TRY IT:
Each line of the material, from the first through the one containing "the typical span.", is to be written out exactly.

DATA RECORDS:
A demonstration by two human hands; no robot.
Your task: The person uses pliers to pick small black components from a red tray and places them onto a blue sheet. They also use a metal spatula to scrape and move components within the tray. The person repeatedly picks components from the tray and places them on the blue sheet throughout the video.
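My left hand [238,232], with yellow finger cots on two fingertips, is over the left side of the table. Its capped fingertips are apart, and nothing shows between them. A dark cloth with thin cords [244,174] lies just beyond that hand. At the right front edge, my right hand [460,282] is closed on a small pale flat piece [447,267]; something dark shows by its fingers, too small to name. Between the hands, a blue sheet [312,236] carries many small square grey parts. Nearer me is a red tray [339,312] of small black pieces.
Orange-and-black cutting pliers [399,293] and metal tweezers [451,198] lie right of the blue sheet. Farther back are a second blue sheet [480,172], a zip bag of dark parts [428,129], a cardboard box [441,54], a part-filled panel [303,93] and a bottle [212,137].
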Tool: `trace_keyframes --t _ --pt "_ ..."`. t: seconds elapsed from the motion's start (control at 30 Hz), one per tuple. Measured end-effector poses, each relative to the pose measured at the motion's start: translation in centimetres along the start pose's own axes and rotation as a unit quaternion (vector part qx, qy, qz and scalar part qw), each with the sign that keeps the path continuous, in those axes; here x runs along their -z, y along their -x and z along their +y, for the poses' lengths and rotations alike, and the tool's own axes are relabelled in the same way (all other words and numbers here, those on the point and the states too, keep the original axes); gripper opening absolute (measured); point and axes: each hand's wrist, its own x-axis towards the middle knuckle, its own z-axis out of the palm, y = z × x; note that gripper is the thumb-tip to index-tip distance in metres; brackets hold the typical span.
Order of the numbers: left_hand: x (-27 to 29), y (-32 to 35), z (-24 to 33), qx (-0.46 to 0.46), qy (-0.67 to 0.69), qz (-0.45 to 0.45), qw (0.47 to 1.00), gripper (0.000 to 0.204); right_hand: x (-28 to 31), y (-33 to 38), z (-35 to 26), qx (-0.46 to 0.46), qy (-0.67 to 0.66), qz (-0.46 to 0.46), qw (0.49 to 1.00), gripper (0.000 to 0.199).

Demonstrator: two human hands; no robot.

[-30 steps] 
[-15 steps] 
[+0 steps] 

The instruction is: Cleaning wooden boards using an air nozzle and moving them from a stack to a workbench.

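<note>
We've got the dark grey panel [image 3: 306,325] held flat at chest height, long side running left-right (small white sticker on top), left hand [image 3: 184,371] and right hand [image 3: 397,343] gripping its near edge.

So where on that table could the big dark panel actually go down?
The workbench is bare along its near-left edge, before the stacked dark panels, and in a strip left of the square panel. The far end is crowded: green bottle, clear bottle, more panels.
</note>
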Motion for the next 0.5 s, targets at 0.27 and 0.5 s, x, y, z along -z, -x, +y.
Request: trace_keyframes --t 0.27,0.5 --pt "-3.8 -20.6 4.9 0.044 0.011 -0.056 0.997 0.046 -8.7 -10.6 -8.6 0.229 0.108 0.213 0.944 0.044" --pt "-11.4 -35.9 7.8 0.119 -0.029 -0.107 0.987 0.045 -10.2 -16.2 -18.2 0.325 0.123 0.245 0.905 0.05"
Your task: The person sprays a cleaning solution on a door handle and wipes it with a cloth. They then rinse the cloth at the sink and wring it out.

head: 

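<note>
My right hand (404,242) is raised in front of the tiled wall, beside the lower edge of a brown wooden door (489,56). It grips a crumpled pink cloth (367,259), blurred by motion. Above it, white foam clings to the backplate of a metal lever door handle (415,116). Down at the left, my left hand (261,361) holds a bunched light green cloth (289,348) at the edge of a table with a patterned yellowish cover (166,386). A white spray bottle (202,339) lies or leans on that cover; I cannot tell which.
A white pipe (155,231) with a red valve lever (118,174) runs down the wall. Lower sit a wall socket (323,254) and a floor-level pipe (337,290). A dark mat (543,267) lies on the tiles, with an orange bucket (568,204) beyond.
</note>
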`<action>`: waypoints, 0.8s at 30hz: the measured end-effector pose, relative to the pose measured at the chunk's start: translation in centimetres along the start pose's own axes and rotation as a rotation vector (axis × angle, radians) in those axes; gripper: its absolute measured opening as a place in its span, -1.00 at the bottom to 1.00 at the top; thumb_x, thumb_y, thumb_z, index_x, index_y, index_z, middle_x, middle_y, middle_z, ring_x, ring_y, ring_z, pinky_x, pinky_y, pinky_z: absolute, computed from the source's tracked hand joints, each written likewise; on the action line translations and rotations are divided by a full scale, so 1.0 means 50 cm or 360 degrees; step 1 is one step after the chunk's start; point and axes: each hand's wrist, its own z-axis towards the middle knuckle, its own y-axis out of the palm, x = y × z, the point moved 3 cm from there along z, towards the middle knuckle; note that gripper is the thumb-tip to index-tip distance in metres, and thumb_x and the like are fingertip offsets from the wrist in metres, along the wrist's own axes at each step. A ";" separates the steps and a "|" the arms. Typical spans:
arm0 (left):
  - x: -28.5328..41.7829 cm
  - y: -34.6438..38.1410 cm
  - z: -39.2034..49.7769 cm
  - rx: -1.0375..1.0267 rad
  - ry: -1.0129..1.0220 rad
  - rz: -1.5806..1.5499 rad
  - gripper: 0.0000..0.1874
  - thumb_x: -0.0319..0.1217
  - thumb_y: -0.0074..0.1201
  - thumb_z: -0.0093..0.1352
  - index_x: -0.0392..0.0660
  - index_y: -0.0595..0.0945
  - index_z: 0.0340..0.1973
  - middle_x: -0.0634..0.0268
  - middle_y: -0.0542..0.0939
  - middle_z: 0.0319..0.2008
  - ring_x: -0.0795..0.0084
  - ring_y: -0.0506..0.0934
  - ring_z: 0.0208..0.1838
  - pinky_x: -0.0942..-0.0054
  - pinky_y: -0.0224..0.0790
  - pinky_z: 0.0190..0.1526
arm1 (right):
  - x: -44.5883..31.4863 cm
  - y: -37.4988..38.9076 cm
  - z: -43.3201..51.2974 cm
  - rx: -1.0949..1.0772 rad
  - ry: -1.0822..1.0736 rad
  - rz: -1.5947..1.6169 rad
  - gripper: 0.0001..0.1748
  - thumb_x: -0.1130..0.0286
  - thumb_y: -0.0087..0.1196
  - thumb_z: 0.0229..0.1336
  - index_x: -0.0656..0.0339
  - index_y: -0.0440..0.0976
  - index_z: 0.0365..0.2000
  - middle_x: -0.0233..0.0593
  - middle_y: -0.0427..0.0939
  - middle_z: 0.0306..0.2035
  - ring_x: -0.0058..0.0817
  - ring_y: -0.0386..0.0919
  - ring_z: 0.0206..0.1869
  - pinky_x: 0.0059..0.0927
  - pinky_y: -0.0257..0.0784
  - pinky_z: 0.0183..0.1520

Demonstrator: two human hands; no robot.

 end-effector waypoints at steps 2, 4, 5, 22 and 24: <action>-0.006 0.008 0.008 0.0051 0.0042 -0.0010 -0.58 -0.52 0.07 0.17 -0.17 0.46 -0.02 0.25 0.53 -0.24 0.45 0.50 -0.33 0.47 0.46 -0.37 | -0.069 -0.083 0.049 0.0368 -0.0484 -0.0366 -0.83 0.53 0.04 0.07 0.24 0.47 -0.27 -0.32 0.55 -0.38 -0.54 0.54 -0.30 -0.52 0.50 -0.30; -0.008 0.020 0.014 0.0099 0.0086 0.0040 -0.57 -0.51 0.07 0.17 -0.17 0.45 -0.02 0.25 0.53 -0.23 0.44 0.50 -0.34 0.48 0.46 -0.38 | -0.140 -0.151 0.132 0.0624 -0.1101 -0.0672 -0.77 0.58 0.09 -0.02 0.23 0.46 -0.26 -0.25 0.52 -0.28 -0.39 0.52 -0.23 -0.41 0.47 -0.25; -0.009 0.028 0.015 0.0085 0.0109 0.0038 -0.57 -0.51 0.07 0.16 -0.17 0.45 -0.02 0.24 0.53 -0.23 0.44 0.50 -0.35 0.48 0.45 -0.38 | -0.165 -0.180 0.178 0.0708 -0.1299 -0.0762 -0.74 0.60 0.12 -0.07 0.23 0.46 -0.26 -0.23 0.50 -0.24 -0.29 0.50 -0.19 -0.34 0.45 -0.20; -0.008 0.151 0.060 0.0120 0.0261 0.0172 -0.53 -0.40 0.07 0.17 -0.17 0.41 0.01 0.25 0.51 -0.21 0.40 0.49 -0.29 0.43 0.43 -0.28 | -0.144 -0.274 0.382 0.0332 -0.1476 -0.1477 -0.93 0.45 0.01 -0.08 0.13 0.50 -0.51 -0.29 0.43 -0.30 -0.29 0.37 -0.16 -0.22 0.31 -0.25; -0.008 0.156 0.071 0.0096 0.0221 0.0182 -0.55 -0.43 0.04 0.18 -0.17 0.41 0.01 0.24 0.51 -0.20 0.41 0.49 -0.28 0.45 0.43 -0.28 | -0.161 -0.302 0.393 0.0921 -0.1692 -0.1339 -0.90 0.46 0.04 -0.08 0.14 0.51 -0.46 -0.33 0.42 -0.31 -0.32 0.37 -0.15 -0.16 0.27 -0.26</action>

OUTPUT OF THE TASK:
A demonstration by two human hands; no robot.
Your task: The person uses pliers to pick small black components from a red tray and places them onto a blue sheet. They also use a metal spatula to scrape and move components within the tray. The person repeatedly picks components from the tray and places them on the blue sheet throughout the video.
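My left hand [238,232], with yellow finger cots on two fingertips, is over the left side of the table. Its capped fingertips are apart, and nothing shows between them. A dark cloth with thin cords [244,174] lies just beyond that hand. At the right front edge, my right hand [460,282] is closed on a small pale flat piece [447,267]; something dark shows by its fingers, too small to name. Between the hands, a blue sheet [312,236] carries many small square grey parts. Nearer me is a red tray [339,312] of small black pieces.
Orange-and-black cutting pliers [399,293] and metal tweezers [451,198] lie right of the blue sheet. Farther back are a second blue sheet [480,172], a zip bag of dark parts [428,129], a cardboard box [441,54], a part-filled panel [303,93] and a bottle [212,137].
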Tool: `trace_keyframes --t _ --pt "_ ..."`. t: seconds elapsed from the motion's start (control at 30 Hz), one per tuple. Measured end-effector poses, each relative to the pose measured at the motion's start: translation in centimetres along the start pose's own axes and rotation as a unit quaternion (vector part qx, qy, qz and scalar part qw), each with the sign that keeps the path continuous, in those axes; here x runs along their -z, y along their -x and z along their +y, for the poses' lengths and rotations alike, and the tool's own axes are relabelled in the same way (all other words and numbers here, those on the point and the states too, keep the original axes); gripper opening absolute (measured); point and axes: each hand's wrist, its own x-axis towards the middle knuckle, its own z-axis out of the palm, y = z × x; note that gripper is the thumb-tip to index-tip distance in metres; brackets hold the typical span.

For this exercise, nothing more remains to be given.